## Assignment
The answer should hold only the lines from the beginning of the listing below to the line containing "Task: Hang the", both included, with every picture left out.

## Dataset excerpt
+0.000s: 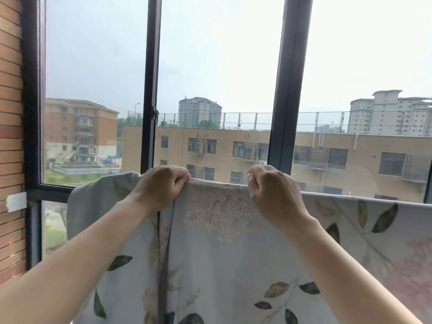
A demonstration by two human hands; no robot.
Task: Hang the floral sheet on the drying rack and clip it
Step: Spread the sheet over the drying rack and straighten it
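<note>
so both arms are up in front of the window (149, 90), and each hand is clamped on the top edge of the floral sheet (222, 253). left hand (161, 185) has its fingers curled over the edge with cloth bunched under the knuckles, right hand (271, 190) is pinching the same edge just alongside, with a short taut bit of hem between them. hands are near each other but not touching. the sheet hangs down from there, pale with green leaves and pink blossoms. its top edge runs on level to the right, while the left end droops in a rounded corner. can't tell if there's a bar under that edge, the cloth hides it. brick wall (10, 136) on the left with a strip of tape (16, 201) stuck on it, apartment blocks (210, 148) outside the glass
</note>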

## Exercise output
+0.000s: 
A demonstration by two human hands; no robot.
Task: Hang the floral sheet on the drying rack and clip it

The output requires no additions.